Assigned task: Throughout the listing below, copy each line containing "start".

Collected data:
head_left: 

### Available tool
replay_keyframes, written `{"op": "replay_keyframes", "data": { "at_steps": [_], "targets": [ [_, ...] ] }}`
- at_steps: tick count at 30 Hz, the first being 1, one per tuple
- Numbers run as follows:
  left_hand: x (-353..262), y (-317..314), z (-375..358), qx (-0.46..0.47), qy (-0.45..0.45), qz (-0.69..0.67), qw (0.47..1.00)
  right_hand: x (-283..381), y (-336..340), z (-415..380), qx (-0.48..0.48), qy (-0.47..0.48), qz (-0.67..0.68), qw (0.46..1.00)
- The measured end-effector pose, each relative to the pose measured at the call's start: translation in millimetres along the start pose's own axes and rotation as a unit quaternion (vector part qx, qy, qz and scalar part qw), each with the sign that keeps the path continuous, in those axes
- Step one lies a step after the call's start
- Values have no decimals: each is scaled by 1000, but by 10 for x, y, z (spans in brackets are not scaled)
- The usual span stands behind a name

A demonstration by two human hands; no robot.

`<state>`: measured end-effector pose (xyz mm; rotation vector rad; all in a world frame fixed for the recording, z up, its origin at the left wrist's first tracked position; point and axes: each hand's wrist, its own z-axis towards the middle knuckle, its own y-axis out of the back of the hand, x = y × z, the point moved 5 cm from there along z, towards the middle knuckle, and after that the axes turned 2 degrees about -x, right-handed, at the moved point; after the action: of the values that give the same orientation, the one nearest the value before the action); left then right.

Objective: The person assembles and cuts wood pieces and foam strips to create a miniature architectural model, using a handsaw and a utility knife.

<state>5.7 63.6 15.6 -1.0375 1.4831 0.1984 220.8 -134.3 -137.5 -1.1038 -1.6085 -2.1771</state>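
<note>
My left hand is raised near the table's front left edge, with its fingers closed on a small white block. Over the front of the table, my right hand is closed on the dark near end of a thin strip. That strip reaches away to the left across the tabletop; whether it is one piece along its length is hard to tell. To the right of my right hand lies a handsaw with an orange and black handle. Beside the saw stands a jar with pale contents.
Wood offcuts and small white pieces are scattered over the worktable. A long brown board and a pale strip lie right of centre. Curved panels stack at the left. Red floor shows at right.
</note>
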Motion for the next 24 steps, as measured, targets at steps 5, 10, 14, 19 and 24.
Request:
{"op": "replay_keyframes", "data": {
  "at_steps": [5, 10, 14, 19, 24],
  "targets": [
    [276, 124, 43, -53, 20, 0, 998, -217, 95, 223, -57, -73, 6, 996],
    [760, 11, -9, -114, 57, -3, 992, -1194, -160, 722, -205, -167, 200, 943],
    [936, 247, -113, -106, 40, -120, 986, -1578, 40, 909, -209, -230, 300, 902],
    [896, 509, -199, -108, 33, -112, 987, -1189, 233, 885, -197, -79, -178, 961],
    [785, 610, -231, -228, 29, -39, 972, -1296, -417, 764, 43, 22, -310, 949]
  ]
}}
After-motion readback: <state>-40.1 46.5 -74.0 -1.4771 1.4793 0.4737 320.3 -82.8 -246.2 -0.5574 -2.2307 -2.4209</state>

Result:
- The measured end-effector pose, each relative to the pose measured at the call's start: translation in millimetres along the start pose's own axes and rotation as a unit quaternion (vector part qx, qy, qz and scalar part qw), each with the sign that keeps the path continuous, in those axes
- Step one lies a step after the call's start

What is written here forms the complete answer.